C'est rigolo, en effet. Même si je m'y étais fait, et qu'il m'arrive encore de raisonner comme ça (surtout du fait que les caractéristiques sont aussi exprimées par une note sur 20 dans beaucoup d'autres jeux : D&D, Chroniques Oubliées, GURPS, Bushido, les anciennes version de Mega, Maléfices...), c'est toutefois l'inverse qui me paraissait bizarre : mais pourquoi les compétences et les caractéristiques ne sont elles pas exprimées avec la même échelle ?

Ça oblige à avoir une règle à part pour les jets de caractéristiques (jet sous la caractéristique x 2, x 3, x 5... ; tableau des résistances qui ne sert qu'à elles et pas aux compétences)...

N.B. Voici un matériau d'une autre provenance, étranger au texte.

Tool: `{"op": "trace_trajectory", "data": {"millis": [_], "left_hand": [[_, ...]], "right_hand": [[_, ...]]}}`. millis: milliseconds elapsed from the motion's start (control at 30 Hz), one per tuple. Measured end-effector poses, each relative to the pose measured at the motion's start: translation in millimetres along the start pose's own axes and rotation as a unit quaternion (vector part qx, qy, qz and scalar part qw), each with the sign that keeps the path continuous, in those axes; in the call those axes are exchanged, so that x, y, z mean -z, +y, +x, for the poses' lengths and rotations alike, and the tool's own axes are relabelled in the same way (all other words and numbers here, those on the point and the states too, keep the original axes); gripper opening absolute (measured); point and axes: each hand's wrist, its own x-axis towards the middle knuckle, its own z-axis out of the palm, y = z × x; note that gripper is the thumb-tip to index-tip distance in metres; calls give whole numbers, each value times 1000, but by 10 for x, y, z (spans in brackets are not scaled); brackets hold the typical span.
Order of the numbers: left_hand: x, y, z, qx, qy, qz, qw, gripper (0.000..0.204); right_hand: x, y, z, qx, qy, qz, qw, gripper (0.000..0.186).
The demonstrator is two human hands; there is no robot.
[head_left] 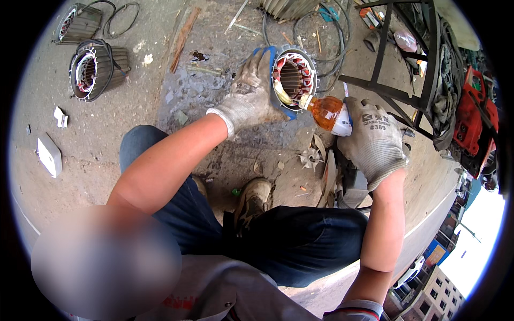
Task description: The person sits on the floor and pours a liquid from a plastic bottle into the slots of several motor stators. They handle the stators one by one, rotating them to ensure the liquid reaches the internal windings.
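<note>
A motor stator (294, 79) with white-laced red and copper windings stands in front of me, its round opening facing up. My left hand (250, 95), in a soiled white glove with blue edging, grips the stator's left side, fingers pointing away from me. In my gloved right hand (371, 131) is a clear plastic bottle (325, 112) of amber liquid. The bottle tips left, its pale neck over the lower right edge of the windings. Whether liquid runs out is too small to tell. The fingertips behind the bottle are hidden.
Two more stators (87, 74) with black cables lie at the far left. A black metal frame (407, 99) stands to the right, beside a red object (474, 115). Near my boots (256, 195) lies a fan wheel (310, 158). Cable loops (342, 45) spread behind the held stator.
</note>
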Motion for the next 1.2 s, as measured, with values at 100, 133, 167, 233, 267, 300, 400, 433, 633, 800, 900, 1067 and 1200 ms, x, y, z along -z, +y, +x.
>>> {"op": "trace_trajectory", "data": {"millis": [100, 133, 167, 233, 267, 300, 400, 433, 633, 800, 900, 1067, 1200], "left_hand": [[-4, 10, 31, -4, -22, 34, 999, 149], [-1, 18, 36, -9, -22, 37, 999, 148], [2, 17, 28, -14, -21, 41, 999, 148], [10, -7, 34, -20, -36, 38, 998, 144], [3, -35, 44, -23, -53, 30, 998, 141], [-11, -55, 49, -25, -70, 21, 997, 139], [-38, -82, 40, -7, -67, 13, 998, 143], [-39, -92, 31, -3, -58, 0, 998, 145], [-3, -2, -19, -37, -32, 70, 996, 154], [21, -31, -12, -2, -24, 5, 1000, 157], [14, -57, -18, 3, -3, -22, 1000, 155], [-19, -37, 42, -66, -39, 166, 983, 143], [-51, -139, 4, -69, 34, 16, 997, 140]], "right_hand": [[-39, 12, 32, 14, -4, 27, 1000, 53], [-49, 16, 53, 18, -9, 38, 999, 59], [-64, 20, 75, 30, 4, 42, 999, 58], [-47, 15, 135, 40, 21, 65, 997, 57], [-38, 6, 161, 44, 28, 75, 996, 57], [-21, -10, 179, 46, 36, 94, 994, 56], [-14, -45, 252, 43, 48, 89, 994, 55], [-40, -46, 258, 64, 91, 89, 990, 34], [-50, -42, 310, 69, 117, 104, 985, 34], [-29, -62, 348, 70, 111, 106, 986, 36], [-46, -56, 365, 72, 116, 99, 986, 37], [-41, -41, 389, 73, 104, 107, 986, 38], [-27, -48, 408, 74, 89, 111, 987, 38]]}}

Avec la 7e édition, je suis enfin satisfait. Tout fonctionne enfin de la même manière.

Mais ça change les habitudes, en effet, et les vieux réflexes reprennent parfois le dessus. mort de rire

avatar

Merci Gollum pour ce super fil de discussion ! L'angle d'attaque sur le fond et non sur la forme me semble effectivement une excellente chose. Si on voulait aller au bout de l'idée, il faudrait même faire l'exercice de manière plus globale. Je m'explique : "Les changements apportés par L'appel de Cthulhu 7e édition" ... il manque une référence. Ce qui serait super ça serait de faire une analyse sur les évolutions des règles avec comme point d'orgue la 7ème version en analysant certaines rubriques :

Mécaniques de jeu (que vous avez abordées en partie dans les premiers échanges)

Compétences (ça peut paraître marginale mais en y regardant d'un peu plus près ce n'est pas forcèment vrai)

Santé mentale (évolution des folies et des nuances que les différentes versions ont apportées)

Un tabelau et hop !

Quelque soit le devenir de cette proposition, merci pour ces premiers éclairages !

Ce message a reçu 1 réponse de
  • Gollum
avatar
Pr Dreller

Ce serait super intéressant, en effet. Mais le faire d'une manière aussi rigoureuse me semble plutôt fastidieux. Et je ne pense pas que grand monde ait le temps ou l'envie de s'y atteler...

C'est pour cela que, personnellement, je préfère une discussion informelle. Chacun peut y amener les réflexions qu'il souhaite, dans l'ordre qu'il veut, et tout ceux qui le désirent peuvent y participer comme bon leur semble...

Mais si toi ou quelqu'un d'autre souhaitez le faire, n'hésitez surtout pas ! J'y apporterai mon aide autant que je le pourrai.

avatar

Pour moi, le véritable changement de la V7, c'est que sans révolutionner le système qui demeure relativement constant depuis la V1, il participe à l'ambiance. Les jets de des sont réalisés par les joueurs, et le fait de pouvoir redoubler vient créer de la tension. C'est un piège dans lequel les PJs tombent tout seul, attirés par l'appât d'un gain illusoire (un peu comme au casino, je vais me refaire), et qui génère de l'histoire tout seul. Ça permet de venir caler une ambiance, qui colle bien avec la thématique à mon avis. Je ne dis pas que ça marcherait pour tous les jeux, mais la, c'est bienvenu et bien vu.